Fatti salvi i medici e gli operatori di Pronto Soccorso che non hanno gli strumenti e i numeri per meglio operare, la rabbia sale verso le “istituzioni” che dovrebbero salvaguardare la salute della collettività e invece hanno solo sfruttato l’Ospedale per le proprie assunzioni clientelari e le proprie mazzette sulle forniture di macchinari, sulle attrezzature e sui farmaci. Attendiamo le mirabolanti novità da parte del governatore Occhiuto che al momento non si vedono in concreto: rimangono delle slide belle da vedere, ma ancora purtroppo irrealizzate. Ci auguriamo tutti che tra l’idea e la realizzazione non passi molto tempo perché nel frattempo la gente semplicemente muore! Nessun medico, mi dicevano al Pronto Soccorso, era stato sentito dal Governatore che, pare, abbia preferito la consulenza di un’azienda specializzata della Lombardia, la stessa che, pare, abbia fatto parecchi danni sia in quella regione sia in Sicilia. Caro Governatore, ora sei anche commissario, non c’è più tempo. I medici e gli operatori sanitari sono al collasso e la gente muore, non è uno scherzo!

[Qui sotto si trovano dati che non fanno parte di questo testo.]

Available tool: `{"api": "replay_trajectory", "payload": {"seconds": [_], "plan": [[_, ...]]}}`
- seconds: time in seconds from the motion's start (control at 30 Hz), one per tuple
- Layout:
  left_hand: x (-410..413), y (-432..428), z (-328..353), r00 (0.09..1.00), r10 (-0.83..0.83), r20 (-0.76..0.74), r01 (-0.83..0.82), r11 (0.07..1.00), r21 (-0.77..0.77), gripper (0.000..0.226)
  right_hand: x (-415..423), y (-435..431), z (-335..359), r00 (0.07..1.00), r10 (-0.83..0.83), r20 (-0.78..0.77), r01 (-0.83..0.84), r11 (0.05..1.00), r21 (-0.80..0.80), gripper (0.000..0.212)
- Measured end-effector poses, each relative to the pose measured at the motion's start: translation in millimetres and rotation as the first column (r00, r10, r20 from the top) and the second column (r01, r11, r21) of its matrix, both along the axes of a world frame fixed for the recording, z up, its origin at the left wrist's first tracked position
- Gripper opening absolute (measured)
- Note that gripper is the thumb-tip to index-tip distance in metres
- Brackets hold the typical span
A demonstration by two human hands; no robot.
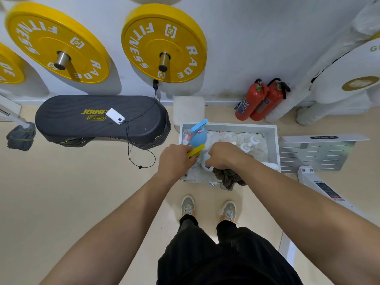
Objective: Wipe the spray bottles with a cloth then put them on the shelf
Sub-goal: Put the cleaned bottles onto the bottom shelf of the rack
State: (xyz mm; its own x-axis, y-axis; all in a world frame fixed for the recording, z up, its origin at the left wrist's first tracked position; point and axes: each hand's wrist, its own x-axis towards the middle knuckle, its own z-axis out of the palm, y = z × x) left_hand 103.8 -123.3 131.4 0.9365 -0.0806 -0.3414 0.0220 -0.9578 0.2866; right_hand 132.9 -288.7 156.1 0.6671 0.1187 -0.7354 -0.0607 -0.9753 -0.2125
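Left grip point(176, 159) clasps one yellow-trigger spray bottle point(195, 151); right grip point(224, 156) clutches one dark cloth point(227, 176); one blue spray bottle point(197, 137) stands beside.

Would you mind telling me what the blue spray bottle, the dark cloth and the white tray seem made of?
The rounded blue spray bottle looks like smooth plastic with a soft sheen. The dark patterned cloth seems woven fabric: it hangs in folds. The white tray is probably painted metal, given thin straight walls.
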Motion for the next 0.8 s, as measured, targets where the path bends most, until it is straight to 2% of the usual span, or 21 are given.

Nel quadro dato, l’unica cosa che non si nota è la rabbia. Ci sarebbe da spaccare tutto, chiedere conto ai mascalzoni politici che hanno permesso tutto questo, ai grandi ‘manager’ della sanità pubblica, ai commissari che si sono susseguiti, ma le persone sono ormai abituate, scoraggiate, e pochi singoli indignados non servono a cambiare le carte in tavola. Alziamo la voce, ma siamo isolati e facciamo sempre la figura di ciotariaddhri della situazione. Tanto alle elezioni emergono sempre loro, tanto le denunce si cancellano, tanto è inutile, a loro non fanno mai nulla! Questi i commenti. E allora si continua ad arrivare al Pronto Soccorso, ad aspettare dieci ore, a tornarsene a casa senza avere una diagnosi e a prenotarsi per un consulto privato. Perché se prenoti nel pubblico passerebbe un anno!
VERGOGNA a voi che fate quello che vi pare, ladri e assassini, e VERGOGNA a noi che permettiamo che tutto ciò avvenga in maniera inesorabilmente ripetitiva!